Consumers should think seriously about using some means of encryption for storing sensitive information on their laptops and PCs, says security consultant Steve Cornish. The news* that some unscrupulous repair shops have been caught browsing customers data highlights the risks of being complacent about storing personal information on a computer. Criminals will go after any opportunity to steal information that can be turned into cash either by fraud or simply by threatening embarrassment.
Businesses mindful of their reputation will have implemented some form of policy for data security based on a risk analysis. Apart from legal requirements they have a duty of care to ensure confidentiality of information relating to their customers and employees. Home users should also be more aware of the risks involved if personal information should ever fall into the wrong hands.
The problems can occur however when a PC or laptop moves out of the immediate control of the user either for disposal or repair. In the event of a fault occurring during normal operation, it may be too late to remove sensitive data from the hard drive.

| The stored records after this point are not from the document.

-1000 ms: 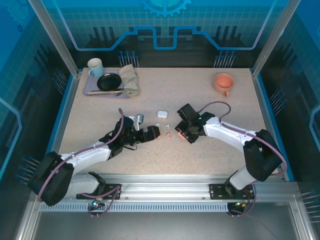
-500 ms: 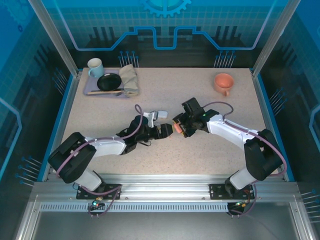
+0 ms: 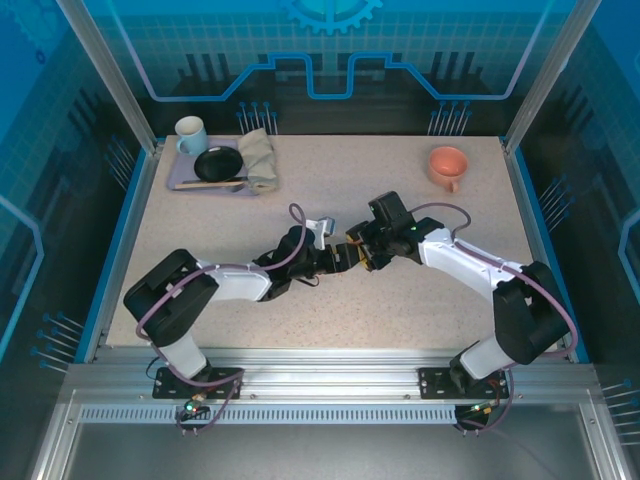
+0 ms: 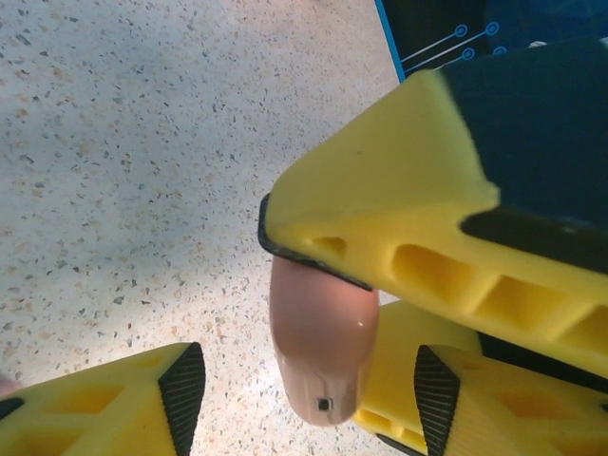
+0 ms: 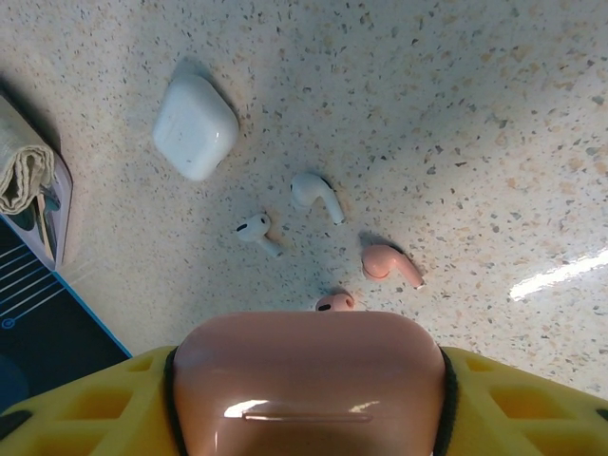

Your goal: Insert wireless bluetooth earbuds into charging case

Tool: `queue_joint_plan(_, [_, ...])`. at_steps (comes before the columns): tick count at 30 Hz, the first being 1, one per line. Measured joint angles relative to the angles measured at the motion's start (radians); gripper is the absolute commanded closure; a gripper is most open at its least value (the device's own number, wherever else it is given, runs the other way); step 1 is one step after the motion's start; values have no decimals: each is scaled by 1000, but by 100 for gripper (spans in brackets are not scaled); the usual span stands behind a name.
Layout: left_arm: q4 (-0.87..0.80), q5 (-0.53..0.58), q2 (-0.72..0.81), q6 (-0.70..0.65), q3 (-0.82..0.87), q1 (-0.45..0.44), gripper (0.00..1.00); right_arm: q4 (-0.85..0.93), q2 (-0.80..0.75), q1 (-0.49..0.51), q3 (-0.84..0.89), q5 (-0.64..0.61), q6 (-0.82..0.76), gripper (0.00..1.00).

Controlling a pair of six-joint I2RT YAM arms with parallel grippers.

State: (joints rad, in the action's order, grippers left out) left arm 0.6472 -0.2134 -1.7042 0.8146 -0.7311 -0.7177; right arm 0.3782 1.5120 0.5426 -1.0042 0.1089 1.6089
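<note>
1. Done so far: pink case (image 5: 309, 370) pinched between the fingers of the right gripper (image 3: 365, 250), raised off the table (image 5: 475, 114); lid seemingly shut.
2. Left gripper (image 4: 309, 399) spread, straddling the case's free end with a gap on each side; no contact visible; probably placed to take hold or work the lid.
3. Lying loose on the table, none seated: white earbud (image 5: 316, 193); second white earbud (image 5: 255, 231) just beside it; coral-pink earbud (image 5: 388, 264); second coral-pink earbud (image 5: 334, 303), half hidden behind the held case.
4. White case (image 5: 195, 126) resting closed near the white pair.
5. Left, by judgement: open both cases; seat all four buds; barely begun.
</note>
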Motion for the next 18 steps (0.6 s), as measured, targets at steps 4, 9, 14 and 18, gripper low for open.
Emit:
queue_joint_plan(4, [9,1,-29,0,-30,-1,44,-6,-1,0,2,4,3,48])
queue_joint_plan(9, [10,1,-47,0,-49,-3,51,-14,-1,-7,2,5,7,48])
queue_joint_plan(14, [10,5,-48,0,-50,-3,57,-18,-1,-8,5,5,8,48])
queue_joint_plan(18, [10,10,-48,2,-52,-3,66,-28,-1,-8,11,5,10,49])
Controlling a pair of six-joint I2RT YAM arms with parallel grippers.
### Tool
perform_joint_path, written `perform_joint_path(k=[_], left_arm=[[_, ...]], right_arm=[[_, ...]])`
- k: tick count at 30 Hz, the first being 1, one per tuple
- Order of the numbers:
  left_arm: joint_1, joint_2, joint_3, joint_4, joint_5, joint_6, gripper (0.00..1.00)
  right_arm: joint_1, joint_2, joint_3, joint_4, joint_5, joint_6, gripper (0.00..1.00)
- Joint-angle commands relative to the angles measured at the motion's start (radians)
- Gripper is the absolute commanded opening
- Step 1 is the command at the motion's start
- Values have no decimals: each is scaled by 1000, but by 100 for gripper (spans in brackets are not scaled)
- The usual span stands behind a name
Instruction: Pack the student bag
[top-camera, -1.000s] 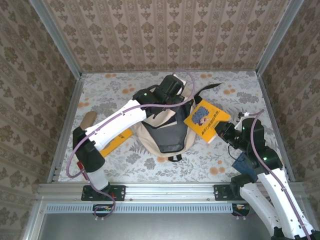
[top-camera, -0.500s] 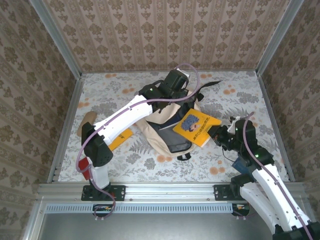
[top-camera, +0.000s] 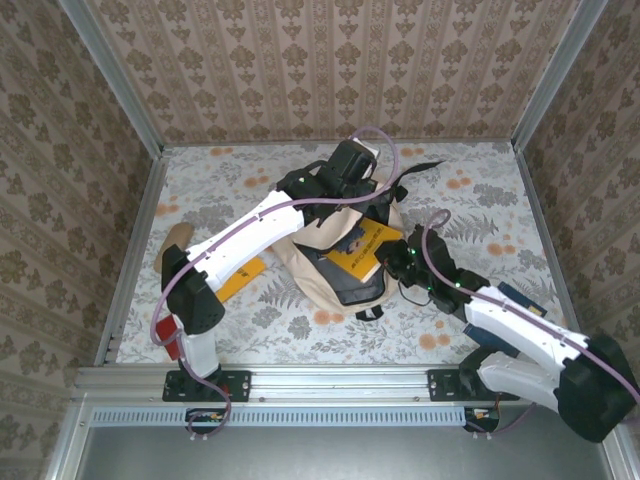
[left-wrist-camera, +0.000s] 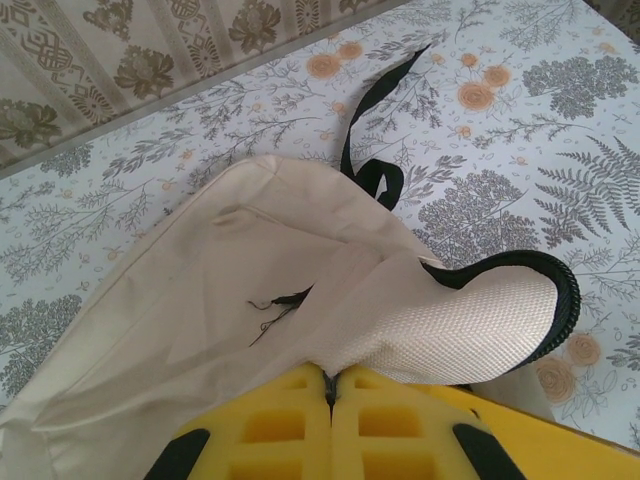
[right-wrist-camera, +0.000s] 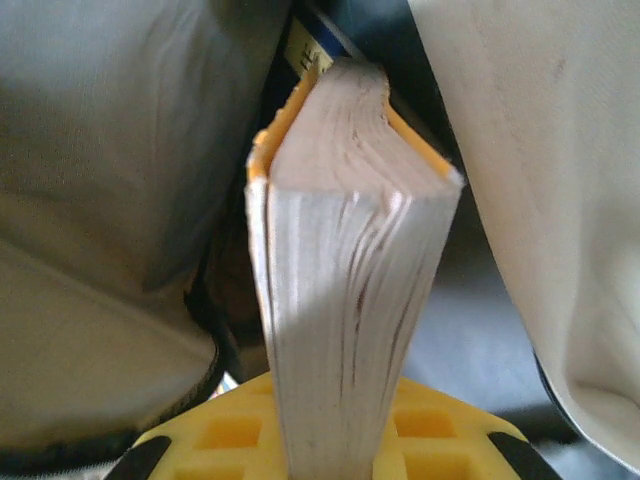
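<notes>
one large beige fabric backpack (top-camera: 318, 262) with black straps lies on the floral-patterned table surface (top-camera: 480, 200), about midway between its left and right edges and nearer the far edge than the near one. its mouth is open and shows dark lining.

two arms reach it. the left gripper (left-wrist-camera: 330, 388) has its two yellow fingers pressed together with no gap, pinching the cream fabric at the far rim of the backpack. just beside them, in the left wrist view, lie one white mesh-padded shoulder strap with black edging (left-wrist-camera: 490, 320) and one thin black webbing strap (left-wrist-camera: 372, 125) trailing toward the far edge.

the right gripper (top-camera: 396, 258) holds one yellow-covered paperback book (top-camera: 362, 246), its fingers narrowly apart and clamped on the covers. in the right wrist view the book's page edges (right-wrist-camera: 340, 270) face the camera and its far end sits between the backpack's beige walls, against the dark lining.

a second yellow flat item (top-camera: 240, 281) lies near the left edge, partly under the left arm. one tan oblong pencil case (top-camera: 176, 240) rests beside the left edge.
</notes>
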Motion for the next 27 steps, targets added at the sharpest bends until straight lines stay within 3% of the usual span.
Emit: perform_joint_path(k=[1,12,15,19,27], left_arm=[[3,-76,-2,51,13,-18,0],[10,-107,-34,63,21,-35,0],[16,-111,-38,58,22,-49,0],[24,-125,-49,58,36,-56,0],[35,-152,-75,63,43,-76,0]], right_arm=[[7,56,1,278,186,65,0],[89,326,147,216,256,217,0],[115,393,189,169,295,298,10],[129,452,243,126,351,332,10],[120,577,313,192,297,340,10]])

The most effective protection is to install a form of encryption which allows a higher level of security for the storage of information held within computers.
One example suitable for home users and small businesses is DataGuard, a software application marketed by Security IP of Banbury. Designed for use with Windows, the technology provides professional levels of encryption to protect folders and files on desktops, laptops, USB sticks and any other removable storage media.
In my opinion, encryption of file and folders is not only a practical alternative but also a very effective additional layer of protection to whole disc encryption, says Steve Cornish.
The disadvantage of whole disk encryption is that you may well have to give your password to the repairer which means he has access to all the data on the machine. An even more secure approach would be to use file and folder encryption in conjunction with whole disk. This would provide the ultimate data protection.